Glossary and key terms#
These key terms and architectural components are used throughout the Sovereign AI and Data Factory documentation.
Administration node#
The central control node of the system. Hosts the Hybrid Manager interface, authentication services, and orchestration logic.
AI node#
A GPU-enabled server used for model inference, vector processing, and agentic execution. Part of the optional AI workload configuration.
Agentic workflow#
A multi-step automation pattern where AI agents perform tasks independently using internal tools, memory, and feedback loops. Often built on top of LLMs and vector data.
Control plane#
The set of three Hybrid Manager nodes responsible for cluster scheduling, monitoring, lifecycle operations, and access control. Operates independently of data workloads.
Compute node#
A general-purpose high-performance node used for running Postgres clusters, analytics, or vector pipelines. Can be scaled out as needed.
Embedding#
The process of converting structured or unstructured data into vector representations suitable for AI workflows such as retrieval and classification.
EDB Hybrid Manager#
EDB’s management layer for orchestrating database and AI workloads in Kubernetes environments. Used to deploy clusters, monitor systems, and manage lifecycle operations.
Inference#
The act of generating output from a machine-learning model. In this system, inference is performed on dedicated GPU nodes using KServe and NVIDIA NIM containers.
KServe#
An open-source model serving framework used to run inference workloads. Integrated into Hybrid Manager and GPU nodes for serving LLMs and embedding models.
Lifecycle services#
Ongoing support and management for both hardware and software, including security patches, OS updates, Postgres upgrades, and firmware management.
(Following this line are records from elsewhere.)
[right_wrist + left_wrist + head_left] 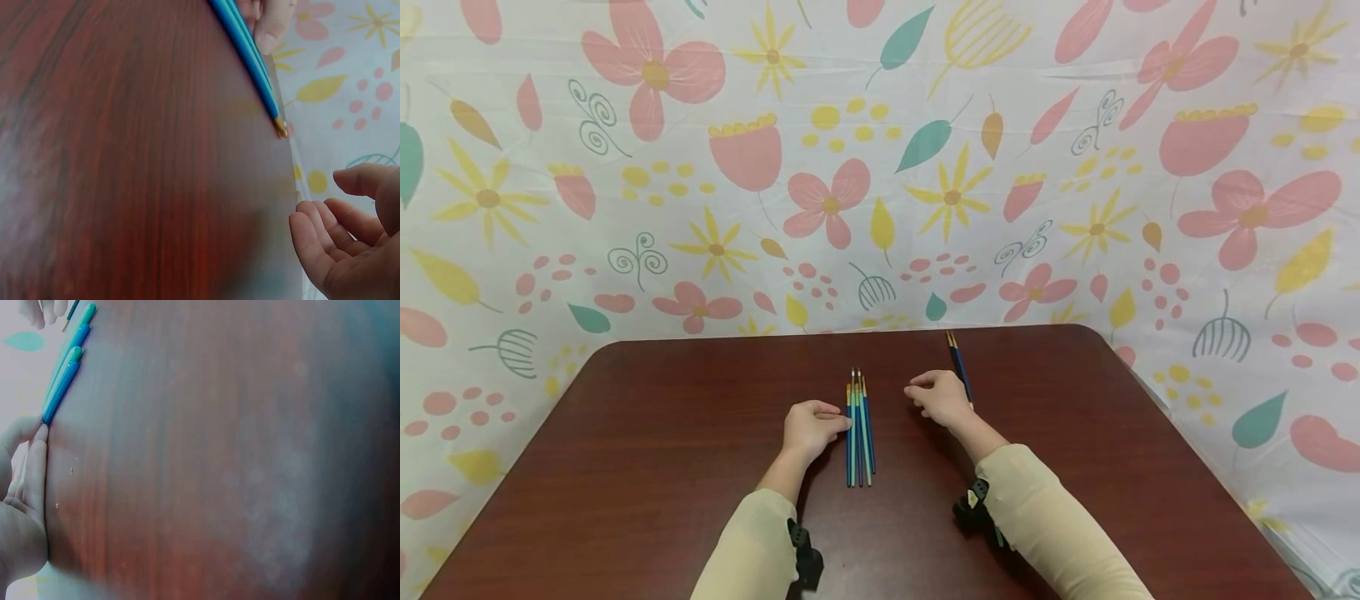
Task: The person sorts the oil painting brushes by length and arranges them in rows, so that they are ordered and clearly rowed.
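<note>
Several paintbrushes [861,442] in dark blue and light teal lie side by side on the table, bristle ends away from me. My left hand [808,429] is at their left side, pinching the leftmost blue paintbrush [57,394] between thumb and fingertips. To the right of the row, my right hand [942,397] hovers with fingers loosely bent and nothing between them, as the right wrist view confirms. Just beyond it are dark blue paintbrushes [957,362] with golden tips, partly hidden by the hand.
The dark reddish-brown table [662,433] has rounded far corners. Behind it hangs a white cloth [880,142] printed with flowers and leaves. Black wrist cameras [807,560] sit on both sleeves. A small teal piece shows beneath the right sleeve; its kind is unclear.
</note>
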Tool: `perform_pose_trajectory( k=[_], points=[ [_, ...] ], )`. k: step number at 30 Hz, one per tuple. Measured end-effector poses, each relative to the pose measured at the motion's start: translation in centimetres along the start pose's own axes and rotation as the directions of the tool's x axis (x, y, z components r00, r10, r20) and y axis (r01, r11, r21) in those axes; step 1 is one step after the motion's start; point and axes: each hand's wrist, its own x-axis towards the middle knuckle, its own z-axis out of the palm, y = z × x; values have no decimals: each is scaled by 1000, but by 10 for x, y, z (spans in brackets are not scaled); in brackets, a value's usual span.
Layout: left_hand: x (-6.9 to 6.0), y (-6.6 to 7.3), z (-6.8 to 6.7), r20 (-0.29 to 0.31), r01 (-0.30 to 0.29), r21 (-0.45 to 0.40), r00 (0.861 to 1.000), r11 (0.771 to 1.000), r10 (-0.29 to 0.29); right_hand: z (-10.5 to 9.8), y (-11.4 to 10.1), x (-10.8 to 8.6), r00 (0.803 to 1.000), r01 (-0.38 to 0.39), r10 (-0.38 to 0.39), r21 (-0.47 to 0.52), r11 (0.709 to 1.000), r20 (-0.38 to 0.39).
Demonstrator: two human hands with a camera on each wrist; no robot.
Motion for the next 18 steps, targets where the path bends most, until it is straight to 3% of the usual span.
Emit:
perform_pose_trajectory(
  k=[10,18],
  points=[
    [0,-1,1,10,-4,-16,1000,1000,4,21,-10,5,1000,-5,4,50,999,18],
    [1,-1,0,1,-5,-17,1000,1000,5,37,-15,11,999,-33,26,149,988,43]
  ],
)
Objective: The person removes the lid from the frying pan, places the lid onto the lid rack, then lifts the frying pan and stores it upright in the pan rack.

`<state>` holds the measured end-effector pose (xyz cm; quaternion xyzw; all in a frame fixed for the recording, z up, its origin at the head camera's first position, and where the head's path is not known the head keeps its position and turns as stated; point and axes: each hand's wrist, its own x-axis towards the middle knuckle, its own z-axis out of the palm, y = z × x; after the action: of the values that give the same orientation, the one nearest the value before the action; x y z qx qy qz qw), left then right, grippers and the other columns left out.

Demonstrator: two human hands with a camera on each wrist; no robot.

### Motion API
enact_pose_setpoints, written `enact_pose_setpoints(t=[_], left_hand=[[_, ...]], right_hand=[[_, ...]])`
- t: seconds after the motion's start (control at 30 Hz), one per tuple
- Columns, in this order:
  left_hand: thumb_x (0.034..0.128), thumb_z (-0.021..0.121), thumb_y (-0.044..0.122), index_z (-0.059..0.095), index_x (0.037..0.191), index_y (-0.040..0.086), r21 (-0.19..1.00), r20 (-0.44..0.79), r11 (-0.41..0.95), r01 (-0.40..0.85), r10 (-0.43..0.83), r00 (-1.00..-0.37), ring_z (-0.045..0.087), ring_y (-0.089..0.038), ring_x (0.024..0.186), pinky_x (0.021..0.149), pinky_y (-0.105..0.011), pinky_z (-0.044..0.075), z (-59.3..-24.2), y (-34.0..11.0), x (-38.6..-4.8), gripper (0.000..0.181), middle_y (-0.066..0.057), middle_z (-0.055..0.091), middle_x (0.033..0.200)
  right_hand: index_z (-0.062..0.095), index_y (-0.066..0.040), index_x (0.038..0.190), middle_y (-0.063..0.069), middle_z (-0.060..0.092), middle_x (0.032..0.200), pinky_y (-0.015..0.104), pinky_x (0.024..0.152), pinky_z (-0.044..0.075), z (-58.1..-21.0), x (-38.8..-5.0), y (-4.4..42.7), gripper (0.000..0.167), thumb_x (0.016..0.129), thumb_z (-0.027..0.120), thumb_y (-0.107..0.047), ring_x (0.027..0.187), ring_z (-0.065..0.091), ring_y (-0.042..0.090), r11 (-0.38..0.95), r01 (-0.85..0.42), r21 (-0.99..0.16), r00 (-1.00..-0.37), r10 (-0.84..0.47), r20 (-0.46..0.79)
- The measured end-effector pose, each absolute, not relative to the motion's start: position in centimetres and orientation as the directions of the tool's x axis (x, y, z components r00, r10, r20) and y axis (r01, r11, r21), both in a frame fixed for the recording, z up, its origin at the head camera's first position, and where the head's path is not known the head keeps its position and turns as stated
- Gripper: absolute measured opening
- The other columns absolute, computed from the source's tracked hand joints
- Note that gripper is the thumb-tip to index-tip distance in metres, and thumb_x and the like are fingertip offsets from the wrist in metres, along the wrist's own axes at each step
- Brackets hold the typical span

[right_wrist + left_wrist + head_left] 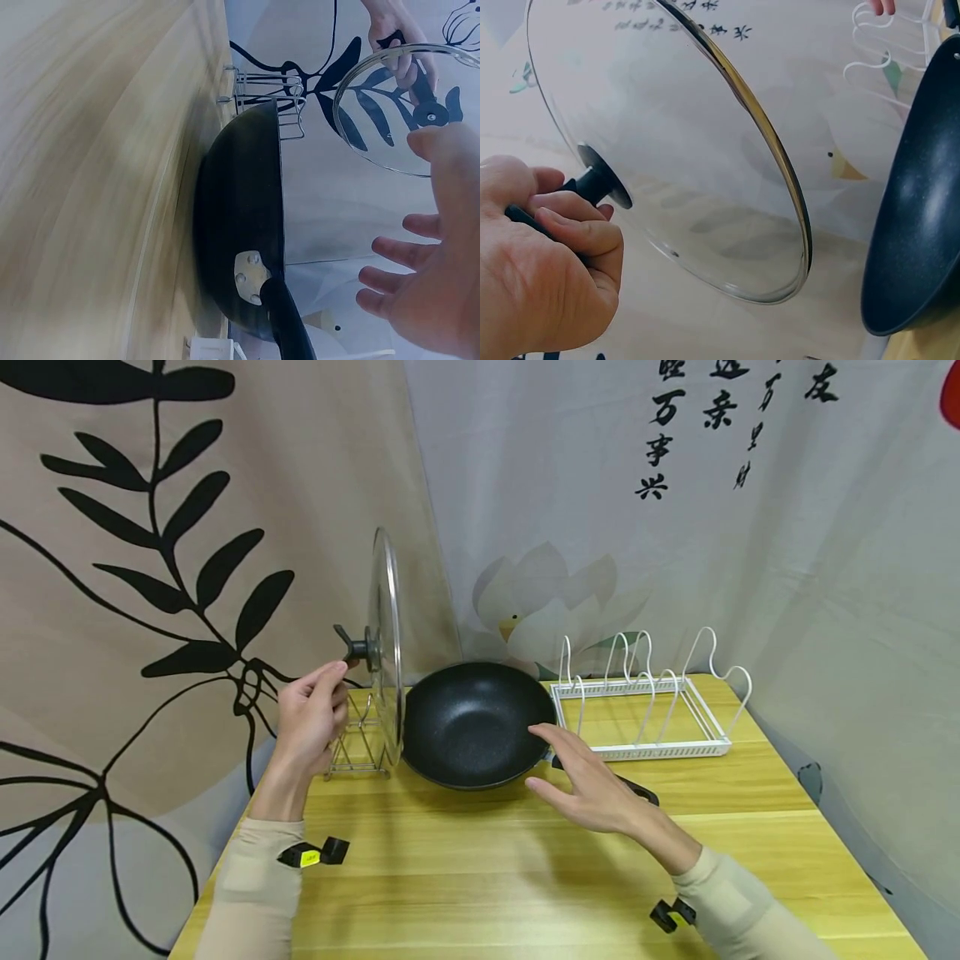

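My left hand grips the black handle of a glass pot lid. The lid stands on edge, clear of the pan in the left wrist view, its metal rim turned toward the pan. A black frying pan sits upright on the table, its long handle pointing front right. Above the pan's right side my right hand hovers with fingers spread, holding nothing. It hides part of the pan's handle in the head view.
A small wire rack stands left of the pan, partly behind the lid. To the right is a white rack with several upright loops. The wooden table meets printed cloth at the back.
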<state>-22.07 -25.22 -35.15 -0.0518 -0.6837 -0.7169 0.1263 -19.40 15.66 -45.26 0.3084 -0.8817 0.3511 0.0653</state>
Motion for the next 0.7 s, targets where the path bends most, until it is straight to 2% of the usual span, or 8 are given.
enact_pose_setpoints(t=[0.23, 0.7], left_hand=[[0.1166, 0.065, 0.036, 0.082, 0.122, 0.008, 0.964, 0.250, -0.063, 0.258, -0.111, -0.962, 0.024, -0.008, 0.039, 0.041, -0.037, 0.011, -35.1, -25.6, -21.9, 0.034, 0.009, 0.032, 0.053], [0.1165, 0.064, 0.036, 0.081, 0.111, 0.007, 0.959, 0.271, -0.047, 0.279, -0.137, -0.953, 0.023, -0.010, 0.040, 0.042, -0.038, 0.010, -35.1, -26.7, -21.4, 0.034, 0.009, 0.030, 0.053]], right_hand=[[0.037, -0.025, 0.175, 0.008, 0.040, 0.181, 0.069, 0.131, 0.042, -45.2, -19.7, 14.9, 0.075, 0.111, 0.071, -0.044, 0.170, 0.039, 0.037, 0.544, -0.586, -0.600, -0.801, -0.500, 0.330], [0.036, -0.019, 0.176, 0.009, 0.039, 0.182, 0.067, 0.134, 0.039, -45.4, -20.2, 13.6, 0.078, 0.110, 0.073, -0.039, 0.170, 0.038, 0.036, 0.519, -0.628, -0.580, -0.771, -0.514, 0.375]])
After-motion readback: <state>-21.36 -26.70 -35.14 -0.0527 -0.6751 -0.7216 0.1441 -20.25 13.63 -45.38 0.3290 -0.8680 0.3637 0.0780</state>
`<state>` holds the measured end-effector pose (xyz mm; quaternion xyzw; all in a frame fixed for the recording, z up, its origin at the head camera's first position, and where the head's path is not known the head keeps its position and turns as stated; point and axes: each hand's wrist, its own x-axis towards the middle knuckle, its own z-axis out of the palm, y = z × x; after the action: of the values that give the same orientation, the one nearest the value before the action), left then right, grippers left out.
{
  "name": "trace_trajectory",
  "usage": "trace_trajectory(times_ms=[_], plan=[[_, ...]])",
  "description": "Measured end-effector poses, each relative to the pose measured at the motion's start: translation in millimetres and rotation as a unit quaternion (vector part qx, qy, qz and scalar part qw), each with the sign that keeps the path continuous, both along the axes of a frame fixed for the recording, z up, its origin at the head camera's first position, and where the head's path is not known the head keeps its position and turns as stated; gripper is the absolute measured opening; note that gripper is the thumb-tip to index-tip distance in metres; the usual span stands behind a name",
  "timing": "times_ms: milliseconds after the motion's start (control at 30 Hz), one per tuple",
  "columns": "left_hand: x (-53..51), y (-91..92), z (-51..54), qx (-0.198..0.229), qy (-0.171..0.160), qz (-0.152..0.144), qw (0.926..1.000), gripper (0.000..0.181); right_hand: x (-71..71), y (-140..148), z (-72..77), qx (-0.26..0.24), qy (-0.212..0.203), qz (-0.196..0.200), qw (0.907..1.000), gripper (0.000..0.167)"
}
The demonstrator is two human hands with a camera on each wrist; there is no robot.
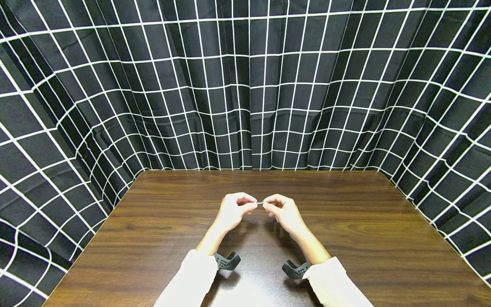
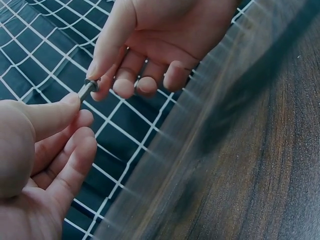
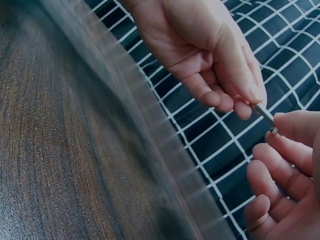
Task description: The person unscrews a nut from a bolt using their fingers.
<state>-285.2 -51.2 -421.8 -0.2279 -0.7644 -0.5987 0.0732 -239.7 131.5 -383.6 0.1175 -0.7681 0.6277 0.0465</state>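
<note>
A short, thin metal rod (image 1: 260,203) spans the small gap between the two hands above the table. My left hand (image 1: 232,211) pinches one end between thumb and fingertip, and my right hand (image 1: 285,214) pinches the other. Seen in the left wrist view, the rod (image 2: 87,91) is grey, with a dark, wider ring-like end at the right thumb. The right wrist view shows the same rod (image 3: 263,114) slanting between both thumbs. The tips of the rod are partly hidden by the fingers.
Below the hands lies a brown wood-grain table (image 1: 172,204). A black curtain (image 1: 251,94) with a white grid stands behind it and along both sides. Dark devices are strapped at the left wrist (image 1: 228,261) and right wrist (image 1: 296,269), beside white sleeves.
</note>
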Motion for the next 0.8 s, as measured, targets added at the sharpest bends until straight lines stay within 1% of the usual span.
trace_trajectory(times_ms=[67, 167, 267, 333, 400, 500, 533, 667, 733, 800], plan=[[-0.3, 0.1, -0.3, -0.004, 0.003, 0.004, 1.0, 0.01, -1.3, 0.7, -2.4, -0.004, 0.012, 0.005, 0.9999, 0.018], [0.1, 0.1, 0.0, -0.005, 0.004, 0.006, 1.0, 0.007, -10.3, 3.3, -13.9, -0.01, 0.026, 0.01, 0.9995, 0.023], [0.5, -0.1, 0.4, -0.002, 0.002, 0.003, 1.0, 0.008, -19.8, 4.5, -25.6, -0.006, 0.028, 0.0, 0.9996, 0.031], [0.8, -0.1, 0.7, 0.002, 0.0, 0.0, 1.0, 0.01, -23.2, 4.1, -30.8, -0.001, 0.029, -0.007, 0.9996, 0.033], [1.3, 0.0, 0.5, 0.006, -0.001, -0.002, 1.0, 0.01, -23.9, 3.4, -33.1, 0.008, 0.031, -0.017, 0.9993, 0.029], [2.1, 0.6, 0.0, 0.007, 0.0, -0.004, 1.0, 0.01, -24.0, 3.5, -35.0, 0.02, 0.029, -0.029, 0.999, 0.018], [2.5, 1.0, -0.1, 0.007, 0.001, -0.006, 1.0, 0.009, -23.9, 3.7, -35.1, 0.024, 0.026, -0.034, 0.9988, 0.019], [2.7, 2.7, -1.0, 0.005, 0.001, -0.017, 0.9998, 0.012, -23.5, 4.8, -35.1, 0.043, 0.01, -0.047, 0.9979, 0.035], [3.9, 3.3, 0.0, 0.0, 0.001, -0.021, 0.9998, 0.013, -22.9, 5.1, -34.6, 0.051, 0.008, -0.05, 0.9974, 0.039], [6.6, 3.5, 3.5, -0.008, 0.003, -0.022, 0.9997, 0.014, -22.6, 5.4, -34.7, 0.05, 0.007, -0.047, 0.9976, 0.039]])
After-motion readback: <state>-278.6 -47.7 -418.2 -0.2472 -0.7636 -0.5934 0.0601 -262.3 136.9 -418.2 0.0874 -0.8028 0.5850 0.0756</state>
EDB Postgres Distributed (PGD)#
EDB’s multi-node, high-availability Postgres solution. Optional for customers who require globally distributed or synchronous multi-region clusters.
Retrieval-augmented generation (RAG)#
A workload pattern where structured data (often in Postgres) is retrieved and passed to an LLM to generate natural language responses. Requires embedding and inference capabilities.
Sovereign AI#
An AI deployment model where all data, models, and execution environments remain physically and logically within a customer-controlled space that’s fully air-gapped if needed.
Vector store#
A database or index that stores embedding vectors and supports similarity search. Postgres and pgvector are used in this system for local vector storage.